**Aim of the task:**
Below are records; how many of their lines contain "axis"? Reply with the number and no other words.

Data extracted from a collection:
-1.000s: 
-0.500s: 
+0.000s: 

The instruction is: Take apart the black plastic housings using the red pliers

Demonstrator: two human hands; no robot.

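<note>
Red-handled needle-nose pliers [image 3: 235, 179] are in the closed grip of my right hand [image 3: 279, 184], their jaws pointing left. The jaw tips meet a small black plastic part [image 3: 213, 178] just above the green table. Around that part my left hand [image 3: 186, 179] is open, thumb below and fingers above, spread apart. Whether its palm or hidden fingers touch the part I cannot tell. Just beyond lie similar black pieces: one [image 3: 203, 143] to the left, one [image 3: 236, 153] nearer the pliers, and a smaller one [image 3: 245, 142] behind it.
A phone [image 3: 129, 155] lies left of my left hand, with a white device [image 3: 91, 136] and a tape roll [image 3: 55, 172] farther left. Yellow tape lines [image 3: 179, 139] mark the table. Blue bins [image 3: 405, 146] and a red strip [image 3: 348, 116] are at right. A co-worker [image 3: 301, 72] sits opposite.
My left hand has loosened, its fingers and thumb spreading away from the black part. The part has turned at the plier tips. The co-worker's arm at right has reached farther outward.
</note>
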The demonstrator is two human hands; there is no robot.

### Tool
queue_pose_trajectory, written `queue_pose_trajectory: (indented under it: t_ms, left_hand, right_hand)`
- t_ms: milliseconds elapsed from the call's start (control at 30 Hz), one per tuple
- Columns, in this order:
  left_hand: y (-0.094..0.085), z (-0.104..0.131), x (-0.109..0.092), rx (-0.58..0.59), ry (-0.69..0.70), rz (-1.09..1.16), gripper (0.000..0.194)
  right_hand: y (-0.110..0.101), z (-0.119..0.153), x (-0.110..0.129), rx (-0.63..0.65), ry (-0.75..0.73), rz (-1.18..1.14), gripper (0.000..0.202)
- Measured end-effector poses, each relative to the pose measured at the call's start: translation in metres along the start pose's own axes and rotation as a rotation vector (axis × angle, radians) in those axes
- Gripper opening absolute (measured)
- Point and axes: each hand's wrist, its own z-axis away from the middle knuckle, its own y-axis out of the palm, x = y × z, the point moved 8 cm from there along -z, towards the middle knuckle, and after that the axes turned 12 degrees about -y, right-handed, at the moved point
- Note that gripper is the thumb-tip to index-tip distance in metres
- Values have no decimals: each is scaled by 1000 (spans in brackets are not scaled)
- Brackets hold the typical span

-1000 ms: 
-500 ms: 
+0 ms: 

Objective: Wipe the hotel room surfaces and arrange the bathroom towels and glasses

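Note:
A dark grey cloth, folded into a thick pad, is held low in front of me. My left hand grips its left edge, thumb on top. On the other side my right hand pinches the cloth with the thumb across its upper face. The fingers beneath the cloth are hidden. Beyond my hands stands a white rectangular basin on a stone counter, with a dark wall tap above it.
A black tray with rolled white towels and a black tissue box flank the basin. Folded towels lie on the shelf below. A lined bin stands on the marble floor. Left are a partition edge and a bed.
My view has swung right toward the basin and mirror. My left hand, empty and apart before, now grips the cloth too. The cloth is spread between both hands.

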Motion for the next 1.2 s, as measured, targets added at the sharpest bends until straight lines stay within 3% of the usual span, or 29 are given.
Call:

**Response area:**
2